» **Collected material**
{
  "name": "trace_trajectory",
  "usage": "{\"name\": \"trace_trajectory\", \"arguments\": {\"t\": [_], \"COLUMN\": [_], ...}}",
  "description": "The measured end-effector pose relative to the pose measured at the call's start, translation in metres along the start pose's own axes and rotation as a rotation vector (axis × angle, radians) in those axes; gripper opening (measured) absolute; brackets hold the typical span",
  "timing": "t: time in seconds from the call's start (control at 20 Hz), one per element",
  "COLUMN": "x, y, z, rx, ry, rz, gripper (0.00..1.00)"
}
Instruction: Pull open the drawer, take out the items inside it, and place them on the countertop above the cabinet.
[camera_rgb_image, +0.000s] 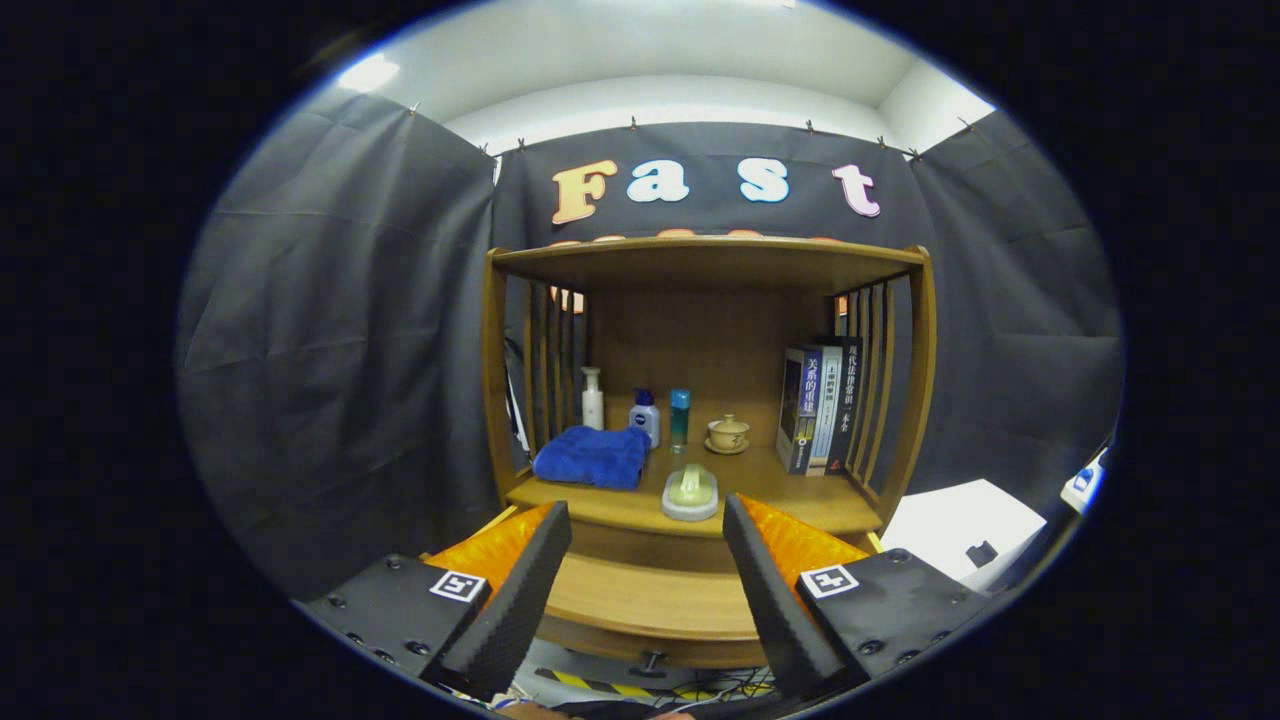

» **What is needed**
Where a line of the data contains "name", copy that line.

» **Task output**
  "name": "trace_trajectory",
  "usage": "{\"name\": \"trace_trajectory\", \"arguments\": {\"t\": [_], \"COLUMN\": [_], ...}}",

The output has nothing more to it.